So I guess my main concern is that so-called “ActivityPub” software will settle around the lowest common denominator or the most restrictive set of requirements for interoperability. I’d like to lessen that if possible, so that individual implementations have the option to explore alternative lookup strategies for other “publicly dereferencable” schemes without that implying a choice between “hard break in network compatibility” or “stuck using HTTPS for `id` because everyone else is”. Although a hard break might be desirable in some cases, e.g. “if you don’t understand bearcaps then you can’t interact with this object”.

---

## current thoughts

we've well and truly collapsed into the "https only" world by now. any attempt to use a different scheme represents a sort of netsplit. this is not all good or bad though; it just means that the only network we have is the World Wide Web.
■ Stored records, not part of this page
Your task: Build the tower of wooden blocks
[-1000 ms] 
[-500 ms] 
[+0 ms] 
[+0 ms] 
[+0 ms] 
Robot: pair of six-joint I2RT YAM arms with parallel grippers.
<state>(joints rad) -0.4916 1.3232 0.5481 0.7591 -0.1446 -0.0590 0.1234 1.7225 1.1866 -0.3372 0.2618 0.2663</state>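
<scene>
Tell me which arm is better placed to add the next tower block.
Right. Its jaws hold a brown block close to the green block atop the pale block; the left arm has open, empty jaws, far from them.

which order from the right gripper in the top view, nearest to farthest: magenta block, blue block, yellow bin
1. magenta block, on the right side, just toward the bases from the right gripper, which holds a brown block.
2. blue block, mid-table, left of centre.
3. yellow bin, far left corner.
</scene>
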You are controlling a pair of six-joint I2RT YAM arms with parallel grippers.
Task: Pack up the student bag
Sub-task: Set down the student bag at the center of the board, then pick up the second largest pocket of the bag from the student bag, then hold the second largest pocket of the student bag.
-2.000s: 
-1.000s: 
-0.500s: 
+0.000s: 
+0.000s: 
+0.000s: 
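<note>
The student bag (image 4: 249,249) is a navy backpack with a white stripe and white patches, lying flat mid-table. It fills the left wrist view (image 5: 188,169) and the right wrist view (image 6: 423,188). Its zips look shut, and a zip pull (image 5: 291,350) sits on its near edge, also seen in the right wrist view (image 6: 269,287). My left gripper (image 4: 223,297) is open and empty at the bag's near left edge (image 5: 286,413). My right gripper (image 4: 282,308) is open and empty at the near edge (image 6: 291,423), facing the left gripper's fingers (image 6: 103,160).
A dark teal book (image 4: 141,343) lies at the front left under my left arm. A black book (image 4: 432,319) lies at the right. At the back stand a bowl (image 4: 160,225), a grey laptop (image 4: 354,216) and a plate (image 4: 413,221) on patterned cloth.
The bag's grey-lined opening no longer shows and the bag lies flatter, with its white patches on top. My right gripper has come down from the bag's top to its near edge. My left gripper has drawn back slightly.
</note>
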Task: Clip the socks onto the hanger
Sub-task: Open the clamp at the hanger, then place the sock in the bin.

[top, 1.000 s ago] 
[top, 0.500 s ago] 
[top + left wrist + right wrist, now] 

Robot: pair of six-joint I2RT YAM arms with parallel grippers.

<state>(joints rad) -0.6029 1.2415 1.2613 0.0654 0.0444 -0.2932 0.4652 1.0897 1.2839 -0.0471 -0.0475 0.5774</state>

`alsoKnownAs` may be useful here as well: <https://socialhub.activitypub.rocks/t/defining-alsoknownas/907/30>

> i see a few possible approaches:
> 
> 1. defer `alsoKnownAs` to mastodon's usage (concept 2, controlling the listed actor). define a new term `aliases` (pending name) to represent concept 1, different identifiers for the same subject. we might also define `subject` or some similar term to identify a "canonical" identifier?
> 
> 1. defer `alsoKnownAs` to the DID core definition (concept 1, different identifiers for the same subject). implement a transitional period in which mastodon and other projects switch to a different mechanism more along the lines of rel-me. eventually deprecate the use of `alsoKnownAs` for determining rel-me.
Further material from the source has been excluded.